For the year ended December 31, 2010, geological, geophysical and engineering expenses increased $11.4 million to $19.1 million compared to $7.7 million for the same period in 2009. The $11.4 million increase is comprised of increased seismic acquisition costs of $10.5 million and increased environmental laboratory and consulting expenses of $0.9 million. The increase of $0.9 million of environmental laboratory and consulting expenses is due to additional environmental studies for Block Z-1, Block XXII and Block XXIII and additional water discharge monitoring for our production systems during the extended testing period.

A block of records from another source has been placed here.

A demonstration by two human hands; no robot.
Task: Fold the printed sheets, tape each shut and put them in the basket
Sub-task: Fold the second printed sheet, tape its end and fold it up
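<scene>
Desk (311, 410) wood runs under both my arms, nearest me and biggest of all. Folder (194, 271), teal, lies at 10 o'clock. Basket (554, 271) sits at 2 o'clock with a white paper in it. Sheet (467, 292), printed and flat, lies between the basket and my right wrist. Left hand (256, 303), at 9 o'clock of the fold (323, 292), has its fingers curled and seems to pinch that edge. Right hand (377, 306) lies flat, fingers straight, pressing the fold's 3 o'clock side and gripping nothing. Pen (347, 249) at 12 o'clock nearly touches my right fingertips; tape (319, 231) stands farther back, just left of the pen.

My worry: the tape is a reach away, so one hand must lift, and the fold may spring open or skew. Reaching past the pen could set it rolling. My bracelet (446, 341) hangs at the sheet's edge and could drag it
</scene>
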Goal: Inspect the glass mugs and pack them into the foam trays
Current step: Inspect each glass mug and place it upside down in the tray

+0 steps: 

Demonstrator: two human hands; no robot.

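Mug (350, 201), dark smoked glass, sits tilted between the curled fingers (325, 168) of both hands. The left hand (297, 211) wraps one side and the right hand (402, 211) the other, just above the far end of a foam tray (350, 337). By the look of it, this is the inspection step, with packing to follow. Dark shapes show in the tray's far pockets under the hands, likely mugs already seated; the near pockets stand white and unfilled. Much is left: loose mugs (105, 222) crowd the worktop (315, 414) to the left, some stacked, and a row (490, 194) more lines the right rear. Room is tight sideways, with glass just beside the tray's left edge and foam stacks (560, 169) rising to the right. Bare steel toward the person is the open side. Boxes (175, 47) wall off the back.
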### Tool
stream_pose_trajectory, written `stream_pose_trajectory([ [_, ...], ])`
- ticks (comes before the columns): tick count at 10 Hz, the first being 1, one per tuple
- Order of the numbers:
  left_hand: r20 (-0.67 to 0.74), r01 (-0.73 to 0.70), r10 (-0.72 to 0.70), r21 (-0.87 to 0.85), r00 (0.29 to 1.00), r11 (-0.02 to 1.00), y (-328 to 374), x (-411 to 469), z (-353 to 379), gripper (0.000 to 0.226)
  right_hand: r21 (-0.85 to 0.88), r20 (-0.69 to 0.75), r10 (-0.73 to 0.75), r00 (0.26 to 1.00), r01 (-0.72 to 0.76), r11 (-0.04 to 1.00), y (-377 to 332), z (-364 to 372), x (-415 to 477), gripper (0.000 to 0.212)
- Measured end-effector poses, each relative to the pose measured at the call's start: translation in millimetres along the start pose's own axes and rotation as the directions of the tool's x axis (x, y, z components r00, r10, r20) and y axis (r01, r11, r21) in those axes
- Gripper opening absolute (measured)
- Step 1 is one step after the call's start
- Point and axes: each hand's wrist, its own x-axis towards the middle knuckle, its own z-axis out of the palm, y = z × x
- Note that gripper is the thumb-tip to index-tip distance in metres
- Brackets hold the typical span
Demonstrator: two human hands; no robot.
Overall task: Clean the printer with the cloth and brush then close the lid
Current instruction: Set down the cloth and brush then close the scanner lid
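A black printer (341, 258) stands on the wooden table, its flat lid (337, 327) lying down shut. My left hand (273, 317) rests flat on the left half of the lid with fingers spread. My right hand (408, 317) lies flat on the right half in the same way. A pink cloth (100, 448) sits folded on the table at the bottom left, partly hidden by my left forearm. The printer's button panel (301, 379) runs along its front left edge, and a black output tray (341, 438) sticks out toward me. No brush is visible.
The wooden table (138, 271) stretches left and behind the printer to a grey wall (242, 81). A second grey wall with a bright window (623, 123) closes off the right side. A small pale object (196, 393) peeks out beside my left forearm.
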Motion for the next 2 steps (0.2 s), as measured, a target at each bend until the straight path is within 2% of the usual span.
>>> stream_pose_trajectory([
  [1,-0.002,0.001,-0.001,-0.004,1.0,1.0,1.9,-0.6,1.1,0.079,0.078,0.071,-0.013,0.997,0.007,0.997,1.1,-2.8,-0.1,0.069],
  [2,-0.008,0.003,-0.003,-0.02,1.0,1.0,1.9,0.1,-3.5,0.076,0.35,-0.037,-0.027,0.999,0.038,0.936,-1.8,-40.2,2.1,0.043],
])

For the year ended December 31, 2010, the Company incurred $16.8 million of seismic acquisition costs as part of our plan to obtain approximately 370 square kilometers of 3-D seismic data and 314 kilometers of 2-D seismic data related to Block XXIII and 260 kilometers of 2-D seismic data for Block XXII. During the year ended December 31, 2009, the Company incurred a cost of $6.3 million as part of its plan to acquire approximately 1,500 square kilometers of 3-D seismic data for Block Z-1.
Dry Hole Costs
For year ended December 31, 2010, the Company wrote-off $17.9 million of exploratory dry hole costs related to the A-17D well in the Albacora field which, in September 2010, was determined to have no commercial quantities of hydrocarbons and was abandoned. In addition, we wrote-off $14.9 million of suspended well costs for two previously drilled wells, the A-15D and A-16D, as those wells were intended to follow the same trajectory and reach the same location as the A-17D well but neither reached the target due to mechanical problems and both wells were abandoned. There were no similar expenses for the same periods in 2009.Depreciation, Depletion and Amortization For the three months ended December 31, 2010 and 2009, depreciation, depletion and amortization expense were $9.6 million and $6.5 million, respectively. For the three months ended December 31, 2010, approximately 30% of depletion expense came from oil sold from the Albacora field and 70% came from oil originating from the Corvina field. During the same period in 2009, all of the depletion expense came from oil sales originating from the Corvina field. Because the depletion rate for the Albacora field is less than that of the Corvina field, depreciation, depletion and amortization increased by only 46% while the number of barrels sold increased 116%.